§ What is expected
Each line of the data below that holds the word "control" is to be reported in full.

§ Available records
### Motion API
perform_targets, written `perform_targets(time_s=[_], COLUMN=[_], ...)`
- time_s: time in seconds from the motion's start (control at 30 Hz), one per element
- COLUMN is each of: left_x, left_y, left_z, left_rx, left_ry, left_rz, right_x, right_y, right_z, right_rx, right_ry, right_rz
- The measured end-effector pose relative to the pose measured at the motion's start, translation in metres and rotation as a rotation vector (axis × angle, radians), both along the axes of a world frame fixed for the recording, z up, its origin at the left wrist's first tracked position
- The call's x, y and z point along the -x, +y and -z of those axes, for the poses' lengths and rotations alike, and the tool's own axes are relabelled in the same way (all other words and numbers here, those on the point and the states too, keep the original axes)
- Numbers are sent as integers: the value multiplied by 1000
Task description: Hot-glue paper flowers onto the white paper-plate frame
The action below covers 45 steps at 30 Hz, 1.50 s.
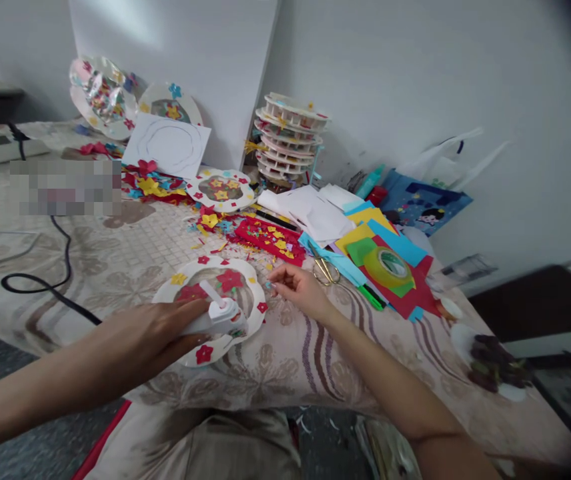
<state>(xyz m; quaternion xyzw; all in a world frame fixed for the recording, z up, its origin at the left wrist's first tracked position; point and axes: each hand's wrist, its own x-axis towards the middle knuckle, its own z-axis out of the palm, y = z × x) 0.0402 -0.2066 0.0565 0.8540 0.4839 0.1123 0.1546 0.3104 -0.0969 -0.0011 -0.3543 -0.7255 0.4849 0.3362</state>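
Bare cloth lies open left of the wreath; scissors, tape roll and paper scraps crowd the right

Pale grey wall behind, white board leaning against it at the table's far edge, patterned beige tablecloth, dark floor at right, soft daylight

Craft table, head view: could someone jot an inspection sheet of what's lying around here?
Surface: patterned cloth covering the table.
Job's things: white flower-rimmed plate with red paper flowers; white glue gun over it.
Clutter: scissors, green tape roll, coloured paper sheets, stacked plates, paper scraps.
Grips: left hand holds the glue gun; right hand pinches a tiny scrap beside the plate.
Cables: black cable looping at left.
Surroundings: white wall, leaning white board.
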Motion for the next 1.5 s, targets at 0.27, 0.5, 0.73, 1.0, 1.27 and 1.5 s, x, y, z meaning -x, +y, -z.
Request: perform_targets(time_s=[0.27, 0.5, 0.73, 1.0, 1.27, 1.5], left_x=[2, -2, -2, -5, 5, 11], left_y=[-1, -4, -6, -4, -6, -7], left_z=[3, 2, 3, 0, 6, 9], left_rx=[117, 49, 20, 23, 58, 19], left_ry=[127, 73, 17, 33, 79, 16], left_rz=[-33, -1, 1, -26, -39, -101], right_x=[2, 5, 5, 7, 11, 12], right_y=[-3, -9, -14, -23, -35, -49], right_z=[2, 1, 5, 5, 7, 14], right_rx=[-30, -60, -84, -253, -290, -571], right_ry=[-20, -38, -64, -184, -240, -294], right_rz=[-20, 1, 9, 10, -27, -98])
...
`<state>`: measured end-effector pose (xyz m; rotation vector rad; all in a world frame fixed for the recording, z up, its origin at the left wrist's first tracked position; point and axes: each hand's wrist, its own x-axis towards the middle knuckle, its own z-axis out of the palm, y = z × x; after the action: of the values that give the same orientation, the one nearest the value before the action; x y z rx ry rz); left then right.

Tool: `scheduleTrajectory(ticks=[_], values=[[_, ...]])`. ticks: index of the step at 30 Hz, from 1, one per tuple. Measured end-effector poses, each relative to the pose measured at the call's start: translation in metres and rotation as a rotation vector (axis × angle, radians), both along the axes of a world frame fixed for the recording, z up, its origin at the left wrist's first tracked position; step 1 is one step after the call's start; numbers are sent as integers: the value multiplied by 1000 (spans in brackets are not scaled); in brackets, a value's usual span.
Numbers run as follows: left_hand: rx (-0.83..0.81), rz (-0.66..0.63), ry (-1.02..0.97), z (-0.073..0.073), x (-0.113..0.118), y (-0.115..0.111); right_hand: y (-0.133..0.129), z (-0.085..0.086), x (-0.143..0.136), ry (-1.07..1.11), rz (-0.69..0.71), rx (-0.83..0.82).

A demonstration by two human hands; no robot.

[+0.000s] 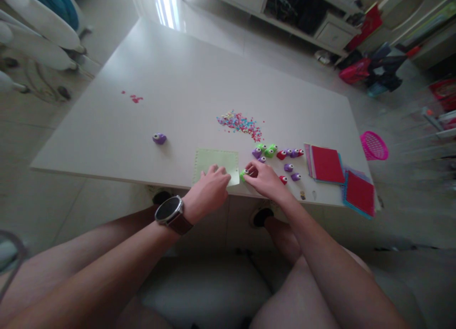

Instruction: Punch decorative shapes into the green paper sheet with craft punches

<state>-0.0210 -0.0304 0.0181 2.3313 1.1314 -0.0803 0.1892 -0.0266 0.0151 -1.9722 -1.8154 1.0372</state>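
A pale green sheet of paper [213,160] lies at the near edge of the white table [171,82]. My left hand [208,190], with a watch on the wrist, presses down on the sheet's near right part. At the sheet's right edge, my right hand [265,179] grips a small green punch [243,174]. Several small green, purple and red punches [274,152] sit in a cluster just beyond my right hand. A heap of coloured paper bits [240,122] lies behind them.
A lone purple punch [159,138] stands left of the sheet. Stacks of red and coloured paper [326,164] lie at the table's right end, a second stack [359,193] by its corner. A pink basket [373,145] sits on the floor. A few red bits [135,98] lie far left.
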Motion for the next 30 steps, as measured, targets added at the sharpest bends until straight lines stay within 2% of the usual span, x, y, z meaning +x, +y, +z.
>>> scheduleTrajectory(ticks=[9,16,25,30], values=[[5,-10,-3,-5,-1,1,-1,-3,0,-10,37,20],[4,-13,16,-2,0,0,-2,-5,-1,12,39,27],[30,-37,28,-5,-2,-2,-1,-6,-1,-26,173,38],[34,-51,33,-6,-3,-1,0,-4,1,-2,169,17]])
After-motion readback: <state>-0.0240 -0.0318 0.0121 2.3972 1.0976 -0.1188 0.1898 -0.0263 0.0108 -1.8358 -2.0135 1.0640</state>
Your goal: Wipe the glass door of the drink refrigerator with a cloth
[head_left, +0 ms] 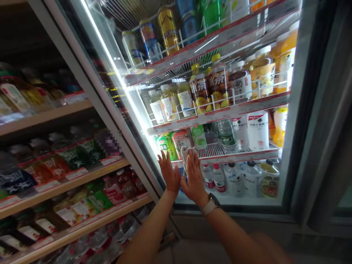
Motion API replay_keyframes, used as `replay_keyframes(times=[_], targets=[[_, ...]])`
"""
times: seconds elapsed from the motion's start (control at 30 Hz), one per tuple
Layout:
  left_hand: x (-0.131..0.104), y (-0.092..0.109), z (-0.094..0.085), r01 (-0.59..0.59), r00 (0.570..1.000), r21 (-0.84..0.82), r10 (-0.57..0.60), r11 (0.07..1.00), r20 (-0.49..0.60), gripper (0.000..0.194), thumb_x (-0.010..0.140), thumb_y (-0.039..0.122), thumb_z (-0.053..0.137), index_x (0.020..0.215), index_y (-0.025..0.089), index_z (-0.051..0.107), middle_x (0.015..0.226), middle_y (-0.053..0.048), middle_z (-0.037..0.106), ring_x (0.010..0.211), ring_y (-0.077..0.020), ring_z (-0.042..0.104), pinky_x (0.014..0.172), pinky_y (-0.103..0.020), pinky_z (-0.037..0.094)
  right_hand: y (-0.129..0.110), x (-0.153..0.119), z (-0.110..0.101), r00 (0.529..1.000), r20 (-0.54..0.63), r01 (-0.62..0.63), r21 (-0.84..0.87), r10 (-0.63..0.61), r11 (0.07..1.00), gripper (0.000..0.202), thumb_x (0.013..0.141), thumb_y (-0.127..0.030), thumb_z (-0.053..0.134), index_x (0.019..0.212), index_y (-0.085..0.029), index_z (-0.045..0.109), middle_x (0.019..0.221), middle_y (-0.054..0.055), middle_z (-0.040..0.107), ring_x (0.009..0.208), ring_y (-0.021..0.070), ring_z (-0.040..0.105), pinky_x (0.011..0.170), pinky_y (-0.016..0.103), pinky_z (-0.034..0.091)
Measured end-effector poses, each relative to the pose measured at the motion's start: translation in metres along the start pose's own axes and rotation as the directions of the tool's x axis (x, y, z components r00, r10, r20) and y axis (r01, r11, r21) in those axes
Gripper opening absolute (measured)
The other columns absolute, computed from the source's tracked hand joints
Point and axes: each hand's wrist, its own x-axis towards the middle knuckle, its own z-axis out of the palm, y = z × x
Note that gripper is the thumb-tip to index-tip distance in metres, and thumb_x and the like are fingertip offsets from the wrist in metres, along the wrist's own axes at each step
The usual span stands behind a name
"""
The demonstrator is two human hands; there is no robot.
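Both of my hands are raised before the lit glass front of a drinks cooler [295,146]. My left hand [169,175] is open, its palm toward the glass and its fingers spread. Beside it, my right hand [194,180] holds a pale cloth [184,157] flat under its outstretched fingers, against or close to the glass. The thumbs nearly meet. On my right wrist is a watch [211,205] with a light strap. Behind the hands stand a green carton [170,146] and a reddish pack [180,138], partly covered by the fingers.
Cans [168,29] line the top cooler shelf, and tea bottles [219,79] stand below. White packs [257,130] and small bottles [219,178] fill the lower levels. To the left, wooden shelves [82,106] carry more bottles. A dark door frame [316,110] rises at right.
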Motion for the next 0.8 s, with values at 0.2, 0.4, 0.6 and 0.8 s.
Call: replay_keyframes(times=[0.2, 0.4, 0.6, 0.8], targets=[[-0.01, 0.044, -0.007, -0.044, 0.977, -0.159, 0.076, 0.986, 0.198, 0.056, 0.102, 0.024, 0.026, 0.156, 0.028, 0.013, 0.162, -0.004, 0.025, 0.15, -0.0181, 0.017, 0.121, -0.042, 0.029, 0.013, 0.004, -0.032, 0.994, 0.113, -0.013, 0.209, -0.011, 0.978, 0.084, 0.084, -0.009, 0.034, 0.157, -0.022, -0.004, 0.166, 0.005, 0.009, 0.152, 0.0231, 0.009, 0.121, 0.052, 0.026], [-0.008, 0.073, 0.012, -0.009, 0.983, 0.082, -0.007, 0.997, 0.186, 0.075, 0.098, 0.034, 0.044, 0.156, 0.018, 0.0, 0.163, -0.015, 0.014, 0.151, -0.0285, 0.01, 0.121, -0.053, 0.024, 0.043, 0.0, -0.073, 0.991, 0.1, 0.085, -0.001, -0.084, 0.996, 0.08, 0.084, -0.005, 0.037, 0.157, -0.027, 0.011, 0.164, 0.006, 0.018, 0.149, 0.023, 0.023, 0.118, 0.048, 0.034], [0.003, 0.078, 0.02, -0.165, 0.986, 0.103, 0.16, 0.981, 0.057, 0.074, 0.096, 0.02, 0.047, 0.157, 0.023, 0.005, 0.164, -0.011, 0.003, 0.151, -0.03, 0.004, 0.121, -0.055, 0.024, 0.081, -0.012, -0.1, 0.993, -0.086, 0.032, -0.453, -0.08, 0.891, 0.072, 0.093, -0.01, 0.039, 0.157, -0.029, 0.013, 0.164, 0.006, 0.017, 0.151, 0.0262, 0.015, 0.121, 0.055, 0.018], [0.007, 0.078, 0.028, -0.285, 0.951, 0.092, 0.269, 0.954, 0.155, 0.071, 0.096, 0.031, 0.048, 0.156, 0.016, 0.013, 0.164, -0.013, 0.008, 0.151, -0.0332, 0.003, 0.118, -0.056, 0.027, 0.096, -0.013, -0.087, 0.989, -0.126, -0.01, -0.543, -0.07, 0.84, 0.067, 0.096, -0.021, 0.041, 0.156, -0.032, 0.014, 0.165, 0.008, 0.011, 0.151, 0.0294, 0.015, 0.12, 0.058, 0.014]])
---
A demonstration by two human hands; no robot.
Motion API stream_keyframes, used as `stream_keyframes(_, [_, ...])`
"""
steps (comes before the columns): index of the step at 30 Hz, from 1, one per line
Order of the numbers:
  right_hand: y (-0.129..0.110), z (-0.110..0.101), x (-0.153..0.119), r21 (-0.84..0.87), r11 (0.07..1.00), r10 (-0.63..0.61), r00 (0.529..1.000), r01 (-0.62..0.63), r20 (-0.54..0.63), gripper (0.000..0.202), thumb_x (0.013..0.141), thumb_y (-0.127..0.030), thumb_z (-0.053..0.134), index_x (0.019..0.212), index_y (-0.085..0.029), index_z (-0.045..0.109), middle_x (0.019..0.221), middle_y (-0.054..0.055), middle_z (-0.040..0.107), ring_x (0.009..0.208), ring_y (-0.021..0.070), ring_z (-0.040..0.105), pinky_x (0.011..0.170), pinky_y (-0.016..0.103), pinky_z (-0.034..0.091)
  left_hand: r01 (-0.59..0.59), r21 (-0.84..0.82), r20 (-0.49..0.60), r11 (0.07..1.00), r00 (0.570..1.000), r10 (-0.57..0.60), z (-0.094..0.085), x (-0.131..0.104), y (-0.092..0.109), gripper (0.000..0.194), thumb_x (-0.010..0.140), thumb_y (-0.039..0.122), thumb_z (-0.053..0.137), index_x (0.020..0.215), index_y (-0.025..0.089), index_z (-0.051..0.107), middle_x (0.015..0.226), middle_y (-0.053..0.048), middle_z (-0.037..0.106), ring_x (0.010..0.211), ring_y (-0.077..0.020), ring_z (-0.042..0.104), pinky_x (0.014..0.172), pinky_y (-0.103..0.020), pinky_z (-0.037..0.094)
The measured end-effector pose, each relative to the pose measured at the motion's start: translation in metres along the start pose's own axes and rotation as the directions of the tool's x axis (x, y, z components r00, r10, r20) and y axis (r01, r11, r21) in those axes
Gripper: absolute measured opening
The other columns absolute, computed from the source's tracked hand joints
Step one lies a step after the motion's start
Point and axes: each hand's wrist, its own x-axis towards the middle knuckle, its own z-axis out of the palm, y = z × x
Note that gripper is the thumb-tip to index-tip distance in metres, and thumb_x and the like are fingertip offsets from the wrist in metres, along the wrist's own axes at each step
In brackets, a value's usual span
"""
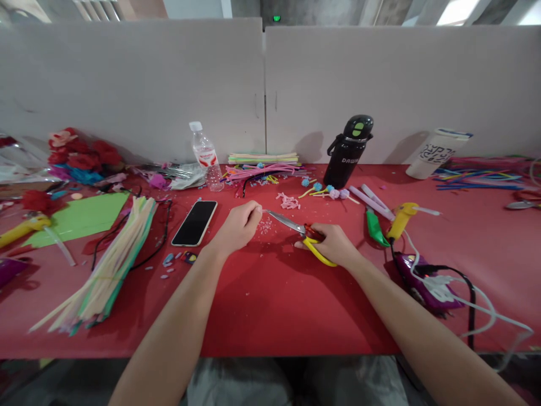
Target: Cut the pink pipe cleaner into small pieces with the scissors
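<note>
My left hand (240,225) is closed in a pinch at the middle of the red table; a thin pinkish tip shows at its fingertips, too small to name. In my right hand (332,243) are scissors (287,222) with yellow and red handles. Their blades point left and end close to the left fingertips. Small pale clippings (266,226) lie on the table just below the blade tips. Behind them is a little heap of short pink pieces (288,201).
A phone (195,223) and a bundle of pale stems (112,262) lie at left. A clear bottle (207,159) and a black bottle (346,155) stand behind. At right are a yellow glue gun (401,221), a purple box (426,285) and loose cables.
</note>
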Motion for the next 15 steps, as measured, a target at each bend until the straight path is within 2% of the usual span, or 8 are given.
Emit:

§ Response below
- time_s: time in seconds from the motion's start (control at 30 Hz), one per element
times: seconds elapsed from the motion's start (control at 30 Hz), one per tuple

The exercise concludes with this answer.